Directions for this task - Scan the listing below for the word "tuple", then copy each line that has it.

(Supplied records)

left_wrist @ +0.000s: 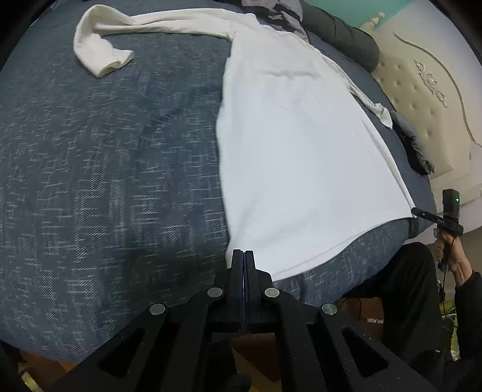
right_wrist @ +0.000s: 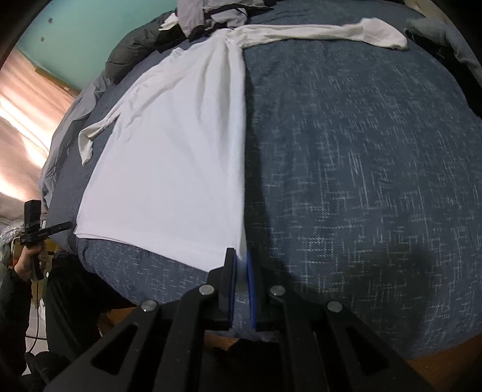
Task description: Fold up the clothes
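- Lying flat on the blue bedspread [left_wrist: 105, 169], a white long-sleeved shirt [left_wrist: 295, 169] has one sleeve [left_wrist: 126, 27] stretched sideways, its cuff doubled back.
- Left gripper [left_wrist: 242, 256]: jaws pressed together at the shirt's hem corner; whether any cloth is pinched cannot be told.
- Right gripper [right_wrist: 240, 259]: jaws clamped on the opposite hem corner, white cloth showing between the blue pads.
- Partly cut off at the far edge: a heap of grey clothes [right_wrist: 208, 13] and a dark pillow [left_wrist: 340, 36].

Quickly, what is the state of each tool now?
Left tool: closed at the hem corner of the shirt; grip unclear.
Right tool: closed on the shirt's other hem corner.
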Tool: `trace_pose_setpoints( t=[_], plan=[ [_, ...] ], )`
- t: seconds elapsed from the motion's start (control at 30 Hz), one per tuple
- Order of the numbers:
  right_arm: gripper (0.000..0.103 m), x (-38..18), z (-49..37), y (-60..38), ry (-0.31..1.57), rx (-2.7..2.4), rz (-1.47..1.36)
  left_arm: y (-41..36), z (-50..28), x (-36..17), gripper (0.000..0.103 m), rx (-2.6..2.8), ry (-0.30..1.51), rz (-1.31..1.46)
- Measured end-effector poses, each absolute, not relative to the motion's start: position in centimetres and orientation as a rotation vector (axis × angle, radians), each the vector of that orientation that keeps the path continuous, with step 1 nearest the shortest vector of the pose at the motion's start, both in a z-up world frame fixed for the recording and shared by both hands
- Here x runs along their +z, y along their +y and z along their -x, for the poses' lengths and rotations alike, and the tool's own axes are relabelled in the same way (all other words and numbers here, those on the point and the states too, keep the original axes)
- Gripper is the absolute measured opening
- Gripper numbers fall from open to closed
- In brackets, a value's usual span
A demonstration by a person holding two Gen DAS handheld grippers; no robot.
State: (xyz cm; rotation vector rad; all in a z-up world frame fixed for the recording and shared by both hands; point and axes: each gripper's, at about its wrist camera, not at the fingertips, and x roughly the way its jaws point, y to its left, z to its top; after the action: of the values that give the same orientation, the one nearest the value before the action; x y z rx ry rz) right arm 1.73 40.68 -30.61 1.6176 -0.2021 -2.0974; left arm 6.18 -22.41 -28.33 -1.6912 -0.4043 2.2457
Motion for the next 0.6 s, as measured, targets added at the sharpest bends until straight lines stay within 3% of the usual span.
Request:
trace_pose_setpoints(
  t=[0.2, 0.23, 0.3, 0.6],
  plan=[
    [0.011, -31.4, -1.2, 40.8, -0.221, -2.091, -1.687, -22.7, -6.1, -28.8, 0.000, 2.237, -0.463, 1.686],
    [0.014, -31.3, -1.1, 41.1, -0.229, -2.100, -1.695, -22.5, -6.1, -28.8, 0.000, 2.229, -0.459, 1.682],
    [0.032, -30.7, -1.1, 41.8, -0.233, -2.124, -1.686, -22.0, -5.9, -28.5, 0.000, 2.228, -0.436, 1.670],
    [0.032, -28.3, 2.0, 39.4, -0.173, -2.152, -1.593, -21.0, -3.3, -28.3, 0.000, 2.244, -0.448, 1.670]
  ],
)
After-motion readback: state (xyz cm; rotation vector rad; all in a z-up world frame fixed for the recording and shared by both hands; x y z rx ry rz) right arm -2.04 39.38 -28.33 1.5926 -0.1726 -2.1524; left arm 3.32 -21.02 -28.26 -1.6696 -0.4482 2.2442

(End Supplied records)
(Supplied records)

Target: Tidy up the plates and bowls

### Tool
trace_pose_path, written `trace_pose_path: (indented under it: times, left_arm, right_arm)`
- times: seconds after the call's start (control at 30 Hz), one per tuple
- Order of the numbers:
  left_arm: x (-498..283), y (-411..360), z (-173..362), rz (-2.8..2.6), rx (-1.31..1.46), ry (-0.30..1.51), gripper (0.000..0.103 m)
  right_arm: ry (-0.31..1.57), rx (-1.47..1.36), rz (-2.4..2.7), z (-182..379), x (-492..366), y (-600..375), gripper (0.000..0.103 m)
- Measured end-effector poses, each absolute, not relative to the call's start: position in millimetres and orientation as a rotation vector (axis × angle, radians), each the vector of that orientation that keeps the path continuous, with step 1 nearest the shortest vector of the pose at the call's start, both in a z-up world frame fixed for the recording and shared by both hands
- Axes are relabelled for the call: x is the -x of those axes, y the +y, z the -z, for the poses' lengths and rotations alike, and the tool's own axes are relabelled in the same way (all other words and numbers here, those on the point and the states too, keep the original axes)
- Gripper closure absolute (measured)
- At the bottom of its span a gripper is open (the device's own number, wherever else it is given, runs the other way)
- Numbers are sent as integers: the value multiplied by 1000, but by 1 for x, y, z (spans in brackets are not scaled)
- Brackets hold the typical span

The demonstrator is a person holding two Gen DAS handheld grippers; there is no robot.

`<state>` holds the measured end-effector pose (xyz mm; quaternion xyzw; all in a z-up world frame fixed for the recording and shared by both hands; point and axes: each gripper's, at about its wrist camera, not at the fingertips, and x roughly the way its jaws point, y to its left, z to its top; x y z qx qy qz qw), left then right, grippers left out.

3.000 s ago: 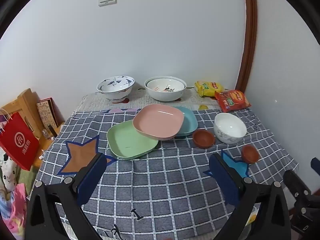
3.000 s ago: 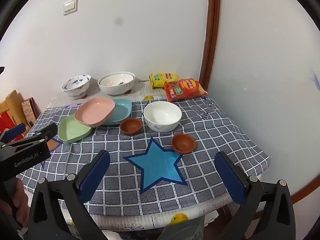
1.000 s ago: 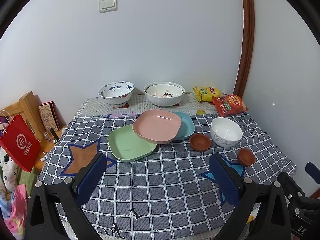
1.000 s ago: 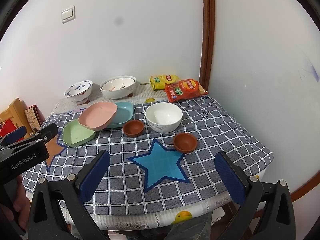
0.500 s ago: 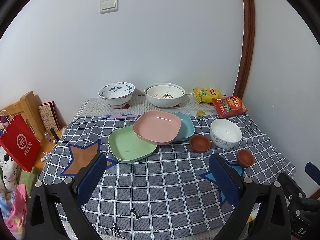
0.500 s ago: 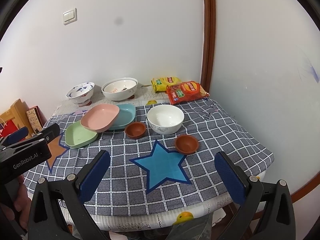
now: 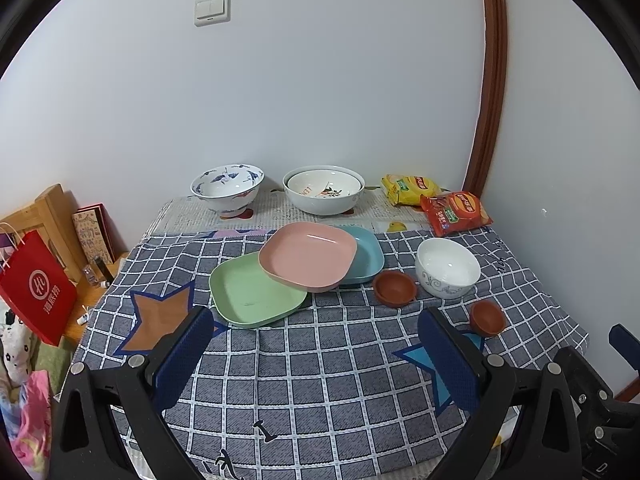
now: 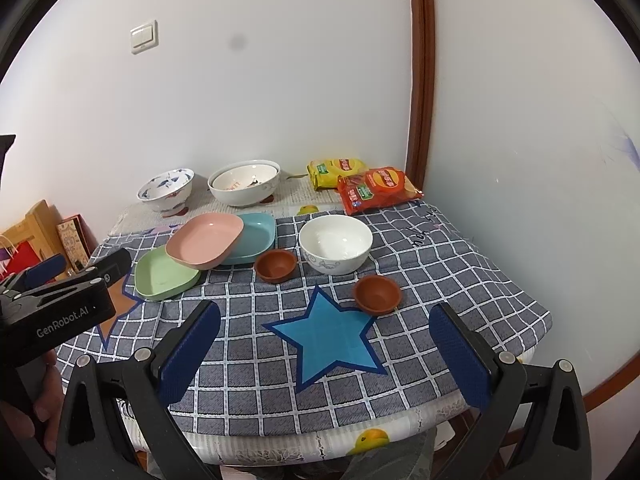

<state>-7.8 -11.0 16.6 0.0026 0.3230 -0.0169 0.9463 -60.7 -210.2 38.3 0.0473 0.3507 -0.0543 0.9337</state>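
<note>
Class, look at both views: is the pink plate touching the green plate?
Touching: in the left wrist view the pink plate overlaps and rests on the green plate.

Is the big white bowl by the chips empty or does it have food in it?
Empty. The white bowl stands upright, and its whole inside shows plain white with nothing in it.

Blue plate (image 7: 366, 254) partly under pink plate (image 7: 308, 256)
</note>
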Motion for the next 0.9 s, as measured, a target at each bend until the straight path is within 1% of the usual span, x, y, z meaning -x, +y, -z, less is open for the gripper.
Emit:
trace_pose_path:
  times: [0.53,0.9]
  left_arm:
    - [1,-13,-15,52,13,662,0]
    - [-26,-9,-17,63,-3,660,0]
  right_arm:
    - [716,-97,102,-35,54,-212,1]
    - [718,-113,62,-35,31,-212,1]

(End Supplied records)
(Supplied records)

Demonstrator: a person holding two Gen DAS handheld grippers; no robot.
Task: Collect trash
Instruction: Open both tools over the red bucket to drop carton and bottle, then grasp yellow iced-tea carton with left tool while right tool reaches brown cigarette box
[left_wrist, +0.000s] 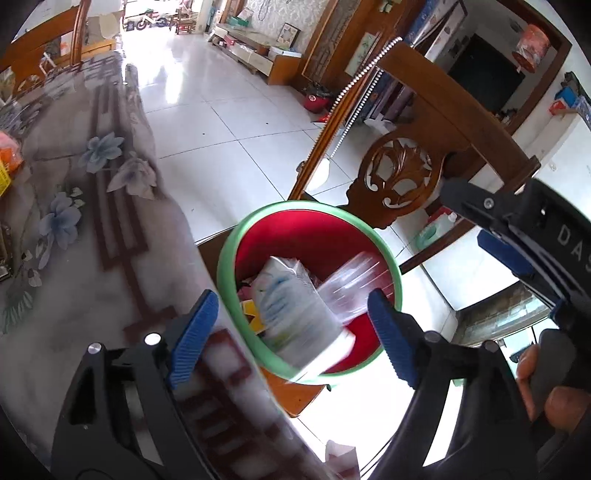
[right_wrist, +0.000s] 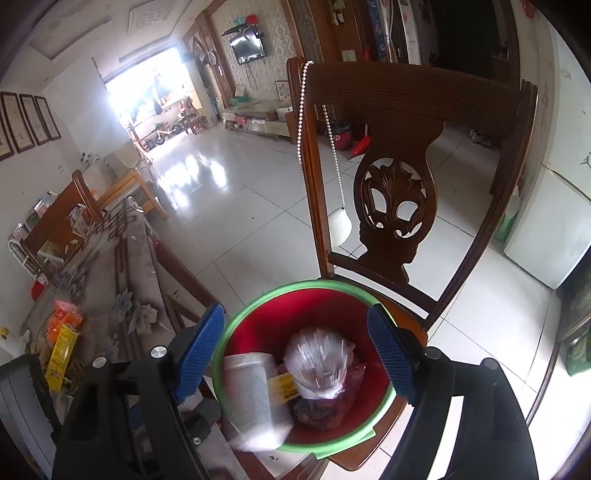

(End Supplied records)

Exercise output -
- t: seconds elapsed from the motion's start (control at 30 Hz), one per tuple
- times: seconds after the call's start (control at 30 Hz), one per tuple

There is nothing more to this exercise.